In my case, for my 100€ apartment, the price predicted is 105€. That can mean two things:

  • The model we trained is quite good, and the property was a good deal!

Or…

  • The model made a lucky guess.

Lets give it a go on the other transactions that have taken place on the same street and in the same year. Well, this time the result is underwhelming: apparently, every apartment bought on my street in 2018 is worth exactly 105€, regardless of their size or features. If I had known that, I would probably have bought a bigger apartment! It would appear that our model is not as smart as we initially thought and we still have work to do…

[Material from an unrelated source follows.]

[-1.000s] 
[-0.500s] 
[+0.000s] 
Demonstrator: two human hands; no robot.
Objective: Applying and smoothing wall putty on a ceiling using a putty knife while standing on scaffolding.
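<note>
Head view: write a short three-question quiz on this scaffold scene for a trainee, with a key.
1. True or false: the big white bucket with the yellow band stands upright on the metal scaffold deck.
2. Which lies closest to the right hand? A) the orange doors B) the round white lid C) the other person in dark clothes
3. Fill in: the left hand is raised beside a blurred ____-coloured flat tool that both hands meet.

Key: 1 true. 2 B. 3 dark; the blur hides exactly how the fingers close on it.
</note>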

In this post, we explored where machine learning might come in handy, which data would be helpful, the software we need to make use of it, and looked at the infrastructure required to run the software. We found that everyone can give machine learning a go – it is not magic – but we also found that we would have to work a bit harder to get results. Indeed, rushing into the wondrous journey as we did, we did not take the time to look more closely at the data itself and how to make it easier to exploit the model – nor did we look at what the model was actually observing when predicting a price. If we had, we would have realized that indeed, it didn’t make sense. In other words, we did not qualify our problem enough. But let that not diminish our enthusiasm on our journey, for this is merely a small setback!

In the next post, we will go further on our journey and understand why the model we trained was ultimately useless: we will look more precisely at the data we have at our disposal and will find multiple ways to make it more suitable for the machine learning algorithms – following simple, common sense guidelines. Hopefully, with better data, we will then be able to greatly improve our model.